Spice in the Kitchen: Easy Vegan Gravy (Fat Free or Not!)

Looks like the TV dinners of my youth. Gravy on a Gardein Chick'n Scallopini cutlet.
The husband and I have been spending a lot of time at the gym sweatin' to the oldies, so dinners have been fairly easy at the Scissors household. I was craving some comfort food, so before I brought my daughter to ballet class, I made some quick fat-free mashed potatoes (yukon gold, mashed with veggie broth) and grilled some asparagus. When I got home, I decided the meal needed some protein, so I grabbed some Gardein Chick'n Scallopini (they are great!) and made a quick gravy for the cutlets. The gravy is so, so easy. Works great at Thanksgiving too. You can make it fat-free or add oil for a richer taste. Measurements are approximate since I always just wing it.

Vegan Gravy Recipe
serves 4


  • 1/4 cup of flour
  • 1 TB of Bell's seasoning (or sage or this recipe)
  • 1 TB of nutritional yeast (optional)
  • 1 cup of veggie broth (or water)
  • 3 TB soy sauce
  • salt and pepper to taste
  • 2 TB mild flavored olive oil (or vegan butter)(optional)


  1. In a medium frying pan, toast the flour, spices and nutritional yeast.
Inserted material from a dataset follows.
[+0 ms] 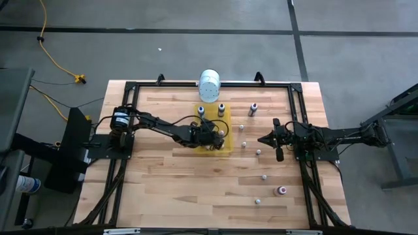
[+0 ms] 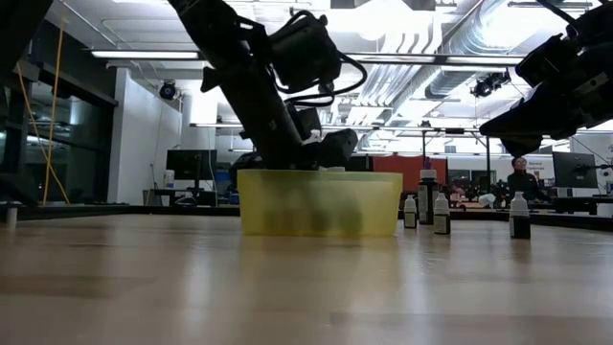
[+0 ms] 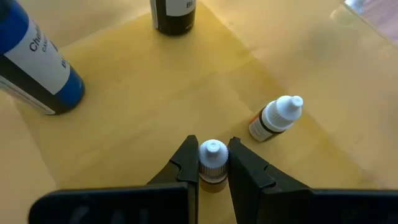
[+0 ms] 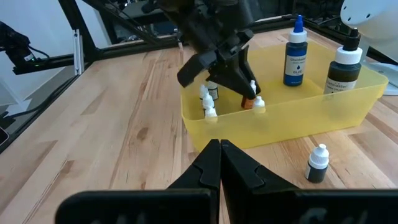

Do this by using a whisk, stirring frequently until the flour gets a light tan color.
  2. Turn down the heat, and whisk in the veggie broth and soy sauce. If it gets too thick, add more broth.
  3. If you chose to use oil or butter, whisk that in. Add salt and pepper to taste.
  4. If you are using the gravy for tempeh, seitan or tofu, I fry it beforehand and then put it in the gravy when it is finished and let simmer on the lowest heat. The protein soaks in some of the gravy and it is oh sooo good!